Michael Moreno used a limited liability  company he owned to buy a Learjet for $7.9  million. The LLC borrowed the full purchase price  from GE Capital. Both Moreno and another  company with substantial assets of which  Moreno owned 98% guaranteed repayment of  the loan. It appears that the LLC was a disregarded entity for tax purposes.

Moreno claimed $4.775 million in depreciation on the jet in the year the LLC bought it. The  IRS disallowed the amount because it said  Moreno was not at risk for the purchase price.  Individuals, S corporations and closely-held C  corporations, meaning corporations in which five  or fewer shareholders own more than half the  stock, can claim losses only to the extent such  taxpayers are at risk. Ordinarily, the fact that an  individual personally guaranteed repayment of  a loan used to pay the purchase price means the  individual is at risk.

The IRS said the guarantee in this case was  illusory.

It pointed to internal GE Capital memos  showing that GE Capital looked solely to the  other, corporate guarantor and did not mention  Moreno as a possible source of repayment when  evaluating whether to make the loan. The IRS also  said Moreno had only $11,537 in liquid assets at  the time. Moreno said he had a net worth of $27  million consisting largely of shares in another  company. Finally, the IRS said that because  Moreno owned 98% of the corporation that was  the other guarantor, he would make sure it paid  on its guarantee before he had to do so.

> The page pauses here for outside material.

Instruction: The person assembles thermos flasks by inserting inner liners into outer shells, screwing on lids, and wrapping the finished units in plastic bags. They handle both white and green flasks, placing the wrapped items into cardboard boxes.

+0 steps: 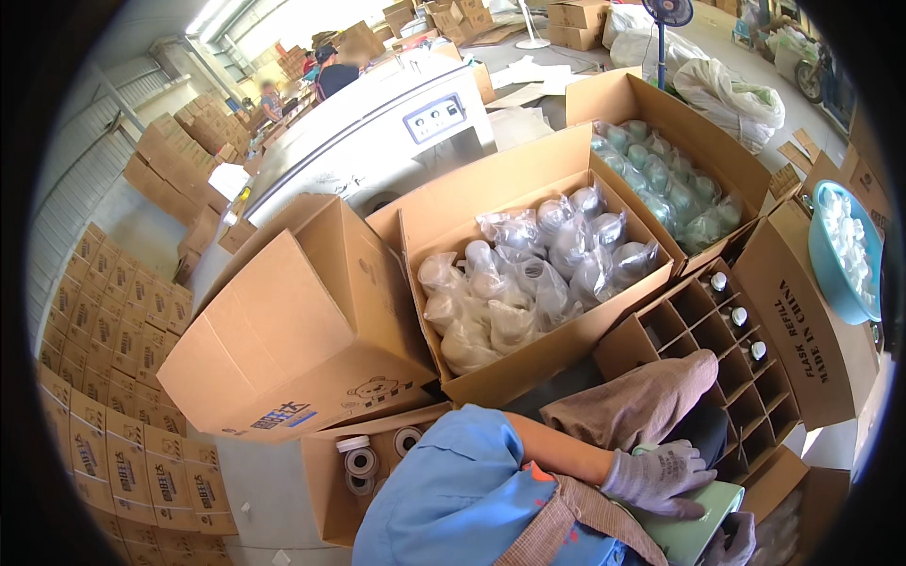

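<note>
My left hand (662, 479), in a grey knitted glove, is pressed over a pale green cylinder (696, 528) that looks like a flask body, lying across my lap. At the cylinder's right end is my right hand (731, 544), gloved too, with its fingers curled at the edge; the lower picture rim cuts part of it off. Just beyond my knee stands a divided carton (661, 330). Along its far right side, a few compartments hold bottles with white caps (739, 316). The other visible compartments look dark inside.
An open carton (500, 179) ahead holds plastic-wrapped clear pieces; another (613, 92) holds greenish wrapped ones. Left stands a tall open carton (274, 330), with a low box (326, 491) of white rings below. A blue basin (830, 297) of white pieces is right. Stacked cartons (123, 330) line the left.
</note>
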`<state>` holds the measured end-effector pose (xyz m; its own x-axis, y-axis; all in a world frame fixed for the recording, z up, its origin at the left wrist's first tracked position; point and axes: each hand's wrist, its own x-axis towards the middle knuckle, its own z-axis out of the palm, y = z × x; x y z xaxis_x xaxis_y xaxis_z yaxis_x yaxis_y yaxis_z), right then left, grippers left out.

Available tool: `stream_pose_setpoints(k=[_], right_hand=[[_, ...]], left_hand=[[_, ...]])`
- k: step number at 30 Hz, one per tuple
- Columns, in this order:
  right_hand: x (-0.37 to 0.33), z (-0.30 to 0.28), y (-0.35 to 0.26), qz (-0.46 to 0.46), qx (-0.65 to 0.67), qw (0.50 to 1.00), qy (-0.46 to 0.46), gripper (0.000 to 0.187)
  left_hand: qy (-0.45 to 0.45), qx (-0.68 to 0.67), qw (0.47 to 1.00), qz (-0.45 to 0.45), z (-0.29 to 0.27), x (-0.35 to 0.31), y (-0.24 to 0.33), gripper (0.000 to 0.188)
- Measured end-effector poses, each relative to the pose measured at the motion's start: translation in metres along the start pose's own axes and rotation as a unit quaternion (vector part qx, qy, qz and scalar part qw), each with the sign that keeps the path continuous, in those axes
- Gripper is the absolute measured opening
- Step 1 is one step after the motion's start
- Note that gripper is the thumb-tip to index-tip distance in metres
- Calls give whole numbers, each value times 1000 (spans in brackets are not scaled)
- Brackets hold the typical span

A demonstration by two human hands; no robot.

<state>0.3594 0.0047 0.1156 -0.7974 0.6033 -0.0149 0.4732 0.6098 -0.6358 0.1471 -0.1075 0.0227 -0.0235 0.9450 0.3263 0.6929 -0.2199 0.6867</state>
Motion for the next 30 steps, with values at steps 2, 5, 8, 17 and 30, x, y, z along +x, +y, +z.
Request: stream_pose_setpoints(k=[2, 5, 8, 17, 30], right_hand=[[-15, 5, 2, 24, -19, 999, 9, 21], [-27, 12, 1, 18, -26, 999, 40, 21], [-35, 19, 9, 73, 22, 996, 41, 19], [-53, 40, 56, 207, 171, 960, 77, 21], [-42, 73, 59, 211, 197, 954, 77, 30]], left_hand=[[12, 3, 999, 42, 2, -12, 3, 71], [-16, -14, 998, 53, -1, -19, 5, 79], [7, -31, 998, 47, 5, -24, 12, 82], [70, -154, 982, 87, 8, -23, 0, 63], [-102, -15, 972, -211, -8, -86, -12, 80]])
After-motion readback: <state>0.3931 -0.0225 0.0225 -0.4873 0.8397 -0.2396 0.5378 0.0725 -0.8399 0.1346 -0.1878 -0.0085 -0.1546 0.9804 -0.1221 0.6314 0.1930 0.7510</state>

A federal district court in Louisiana held in  late May for Moreno. It said the government cited  no legal authority that a guarantor must have liquid assets to  support its guarantee. Liquidity of assets is not  the test. It said the government also cited no  authority for its proposition that where there are  two sureties, and the evidence shows the lender  was looking only to one, the guarantee of the  other is ignored.

The court treated Moreno as at risk for half the  loan because of cross indemnities requiring  each guarantor to reimburse the other if there  is a claim. The case is Moreno v. United States.

MINOR MEMOS.The IRS may withdraw a private  letter ruling it issued in 2012 that said investment tax credits can be claimed on solar projects  owned by Indian tribes. The ruling involved an  inverted lease transaction. The issue is whether  such a project is “used by” the tribe. At least two  IRS branches are recommending withdrawing the  ruling. The ruling is Private Letter Ruling  201310001 . . . . An IRS branch chief warned that  the agency is looking more closely at captive  insurance pools. If participants in such a pool are  required to repay the pool with interest for any  claims that are paid by the pool, then the pool is  not really insurance and “premiums” paid to it  are not deductible. The branch chief, Sheryl Flum,  made the comment during an American Bar  Association webinar in late May.